HRI Explores Business and Human Rights


Gregory Tzeutschler Regaignon ’99 kicked-off the Human Rights Institute’s new speaker series this month.

Increased globalization during the past several decades has allowed large corporations to expand their influence far beyond their countries’ borders, with serious implications for human rights. But are company efforts in the name of human rights resulting in meaningful changes for the communities where companies do business? This academic year, Columbia Law School’s Human Rights Institute (HRI) aims to explore this question—and the growing field of business and human rights—with a new speaker series called “Is Business Co-opting the Business & Human Rights Field?” launched this month.

“Recent years have seen new attention and focus on the role of businesses in both the realization and the violation of human rights in communities around the globe,” said Benjamin Hoffman, senior clinical teaching fellow in the Law School’s Human Rights Clinic who specializes in international human rights law and corporate accountability. “Through this event series, we hope to take a step back and offer critical perspectives on the growth of the business and human rights field.”

The series’ inaugural lecture, delivered by alumnus Gregory Tzeutschler Regaignon ’99, discussed the field’s evolution, from corporate scandals in the 1990s—like Shell’s alleged role in the execution of nine environmental and human rights activists in Nigeria—to the United Nations’ attempts to codify essential business and human rights principles, including the proposition that businesses have, at a minimum, the responsibility to respect internationally recognized human rights, no matter what country they are in.

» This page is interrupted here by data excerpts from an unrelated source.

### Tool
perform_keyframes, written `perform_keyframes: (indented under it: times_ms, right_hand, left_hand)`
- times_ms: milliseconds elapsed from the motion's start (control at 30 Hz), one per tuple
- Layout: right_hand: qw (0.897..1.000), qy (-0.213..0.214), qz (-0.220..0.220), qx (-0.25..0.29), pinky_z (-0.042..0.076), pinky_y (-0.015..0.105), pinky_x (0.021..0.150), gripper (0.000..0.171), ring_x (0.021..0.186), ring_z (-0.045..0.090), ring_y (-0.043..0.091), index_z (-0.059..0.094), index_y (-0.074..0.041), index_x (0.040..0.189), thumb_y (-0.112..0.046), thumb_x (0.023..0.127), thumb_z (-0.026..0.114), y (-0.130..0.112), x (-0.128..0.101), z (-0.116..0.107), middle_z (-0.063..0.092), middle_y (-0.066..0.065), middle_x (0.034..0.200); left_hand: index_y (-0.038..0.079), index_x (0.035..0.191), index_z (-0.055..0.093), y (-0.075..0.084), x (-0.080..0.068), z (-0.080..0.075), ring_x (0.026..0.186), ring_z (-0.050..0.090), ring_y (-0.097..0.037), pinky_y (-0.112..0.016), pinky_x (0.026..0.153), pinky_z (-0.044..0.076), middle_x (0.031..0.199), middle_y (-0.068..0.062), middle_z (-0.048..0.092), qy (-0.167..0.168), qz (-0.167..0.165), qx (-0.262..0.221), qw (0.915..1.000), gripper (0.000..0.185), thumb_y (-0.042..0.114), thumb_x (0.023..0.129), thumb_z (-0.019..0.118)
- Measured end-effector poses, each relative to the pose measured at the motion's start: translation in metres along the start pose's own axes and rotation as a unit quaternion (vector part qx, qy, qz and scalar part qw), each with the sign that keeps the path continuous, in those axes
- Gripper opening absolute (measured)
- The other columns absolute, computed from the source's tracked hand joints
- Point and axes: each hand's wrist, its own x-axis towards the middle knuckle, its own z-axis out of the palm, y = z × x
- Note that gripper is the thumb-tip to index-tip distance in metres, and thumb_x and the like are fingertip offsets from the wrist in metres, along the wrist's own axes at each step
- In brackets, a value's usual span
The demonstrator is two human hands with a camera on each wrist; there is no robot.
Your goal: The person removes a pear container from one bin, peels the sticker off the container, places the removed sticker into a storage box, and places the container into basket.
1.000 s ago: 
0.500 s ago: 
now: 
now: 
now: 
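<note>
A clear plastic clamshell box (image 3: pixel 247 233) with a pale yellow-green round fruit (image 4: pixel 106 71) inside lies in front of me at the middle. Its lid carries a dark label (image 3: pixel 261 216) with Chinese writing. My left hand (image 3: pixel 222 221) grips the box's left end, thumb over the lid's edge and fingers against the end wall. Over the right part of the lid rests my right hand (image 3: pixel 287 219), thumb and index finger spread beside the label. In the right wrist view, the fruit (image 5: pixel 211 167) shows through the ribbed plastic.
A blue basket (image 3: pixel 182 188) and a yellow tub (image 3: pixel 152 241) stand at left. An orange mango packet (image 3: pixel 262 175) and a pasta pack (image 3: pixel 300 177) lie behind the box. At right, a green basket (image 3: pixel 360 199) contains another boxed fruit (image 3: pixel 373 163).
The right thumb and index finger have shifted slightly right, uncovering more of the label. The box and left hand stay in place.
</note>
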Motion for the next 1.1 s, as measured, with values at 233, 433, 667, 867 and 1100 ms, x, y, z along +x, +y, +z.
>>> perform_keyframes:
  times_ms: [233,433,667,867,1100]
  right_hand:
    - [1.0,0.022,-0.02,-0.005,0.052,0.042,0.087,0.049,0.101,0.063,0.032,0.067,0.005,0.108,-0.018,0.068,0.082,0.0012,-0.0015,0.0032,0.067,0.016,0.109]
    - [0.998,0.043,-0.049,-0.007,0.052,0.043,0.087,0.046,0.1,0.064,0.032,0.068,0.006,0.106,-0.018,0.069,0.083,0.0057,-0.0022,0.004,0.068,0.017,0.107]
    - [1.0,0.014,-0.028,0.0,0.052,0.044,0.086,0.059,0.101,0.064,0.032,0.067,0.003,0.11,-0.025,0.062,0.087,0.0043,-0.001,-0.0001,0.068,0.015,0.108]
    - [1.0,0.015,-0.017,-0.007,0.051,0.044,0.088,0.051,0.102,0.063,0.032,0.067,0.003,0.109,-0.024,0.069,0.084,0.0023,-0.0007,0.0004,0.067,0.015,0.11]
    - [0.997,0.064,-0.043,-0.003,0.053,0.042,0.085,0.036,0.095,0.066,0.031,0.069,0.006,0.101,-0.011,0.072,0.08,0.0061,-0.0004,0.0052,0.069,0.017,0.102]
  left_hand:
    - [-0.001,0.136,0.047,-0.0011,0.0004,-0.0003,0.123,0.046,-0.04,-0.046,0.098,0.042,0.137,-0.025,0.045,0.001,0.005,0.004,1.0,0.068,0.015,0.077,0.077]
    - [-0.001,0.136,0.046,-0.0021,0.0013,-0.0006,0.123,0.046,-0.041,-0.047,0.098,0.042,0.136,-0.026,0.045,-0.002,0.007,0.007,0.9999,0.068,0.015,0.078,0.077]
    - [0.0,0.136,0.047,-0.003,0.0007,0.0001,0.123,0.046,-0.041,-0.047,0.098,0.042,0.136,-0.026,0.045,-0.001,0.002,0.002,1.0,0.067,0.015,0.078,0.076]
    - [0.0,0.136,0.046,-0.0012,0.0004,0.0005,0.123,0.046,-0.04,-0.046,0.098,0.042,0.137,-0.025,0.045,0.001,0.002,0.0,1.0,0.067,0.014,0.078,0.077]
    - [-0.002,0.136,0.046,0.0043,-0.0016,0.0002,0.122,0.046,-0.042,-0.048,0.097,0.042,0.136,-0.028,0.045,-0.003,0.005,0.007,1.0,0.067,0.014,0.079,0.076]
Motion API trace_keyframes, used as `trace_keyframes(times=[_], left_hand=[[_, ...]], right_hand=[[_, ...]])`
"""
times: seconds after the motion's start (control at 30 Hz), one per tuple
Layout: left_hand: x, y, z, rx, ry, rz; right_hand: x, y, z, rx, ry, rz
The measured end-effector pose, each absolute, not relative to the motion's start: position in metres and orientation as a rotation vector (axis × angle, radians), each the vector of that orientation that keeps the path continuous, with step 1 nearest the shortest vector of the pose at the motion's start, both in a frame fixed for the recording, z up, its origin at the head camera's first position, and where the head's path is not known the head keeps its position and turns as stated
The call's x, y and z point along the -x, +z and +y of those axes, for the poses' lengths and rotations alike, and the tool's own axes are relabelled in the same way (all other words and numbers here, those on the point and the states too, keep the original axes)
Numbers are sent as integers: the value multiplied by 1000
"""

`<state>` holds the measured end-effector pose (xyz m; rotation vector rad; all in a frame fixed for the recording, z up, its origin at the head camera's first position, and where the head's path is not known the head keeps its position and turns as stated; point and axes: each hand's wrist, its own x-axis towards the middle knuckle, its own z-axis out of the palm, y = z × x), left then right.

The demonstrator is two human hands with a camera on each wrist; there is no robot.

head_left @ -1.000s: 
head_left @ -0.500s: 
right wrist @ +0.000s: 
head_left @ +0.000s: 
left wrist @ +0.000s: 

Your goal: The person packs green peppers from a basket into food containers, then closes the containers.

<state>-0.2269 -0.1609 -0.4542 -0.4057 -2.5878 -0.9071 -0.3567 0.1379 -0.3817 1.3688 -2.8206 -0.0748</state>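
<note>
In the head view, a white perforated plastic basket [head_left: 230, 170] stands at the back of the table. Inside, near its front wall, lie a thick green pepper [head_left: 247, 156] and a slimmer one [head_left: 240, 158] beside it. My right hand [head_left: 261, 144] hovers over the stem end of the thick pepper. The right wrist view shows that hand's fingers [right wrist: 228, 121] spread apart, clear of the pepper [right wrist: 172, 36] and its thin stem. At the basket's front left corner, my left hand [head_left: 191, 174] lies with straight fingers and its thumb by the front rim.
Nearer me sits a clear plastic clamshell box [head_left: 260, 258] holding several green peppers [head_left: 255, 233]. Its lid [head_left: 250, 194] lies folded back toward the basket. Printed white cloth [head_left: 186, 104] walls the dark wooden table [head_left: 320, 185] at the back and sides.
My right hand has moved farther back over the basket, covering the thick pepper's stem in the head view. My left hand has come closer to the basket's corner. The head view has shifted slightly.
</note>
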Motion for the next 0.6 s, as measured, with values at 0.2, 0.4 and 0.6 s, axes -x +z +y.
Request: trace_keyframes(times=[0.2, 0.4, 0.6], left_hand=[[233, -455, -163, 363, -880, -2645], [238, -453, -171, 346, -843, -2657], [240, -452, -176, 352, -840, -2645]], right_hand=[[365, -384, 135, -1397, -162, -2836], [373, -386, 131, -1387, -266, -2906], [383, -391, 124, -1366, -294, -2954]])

Regaignon serves as research director and North America manager at the Business & Human Rights Resource Centre, an international organization that publicly tracks human rights policies and performance. Based in New York, Regaignon oversees the center’s Corporate Legal Accountability Project, an online database compiling information about corporate human rights lawsuits, as well as expert commentaries on accountability.

“Just because the international trade and investment regime has given lots of rights to investors and liberalized trade, and made it easier for investors to trade with countries that have very few protections for human rights,” said Regaignon, “that doesn’t absolve those actors of international human rights responsibilities.”

According to a recent survey by Legal Business magazine, 46 percent of businesses now have human rights policies. In addition, more and more companies are founding their own initiatives. Much of the time, it is the responsibility of a company’s legal team to implement these policies, making the business and human rights field even more relevant for Law School students.

“It is essential for law students to understand both the different work done in this field, and the field’s principal critiques,” said Hoffman.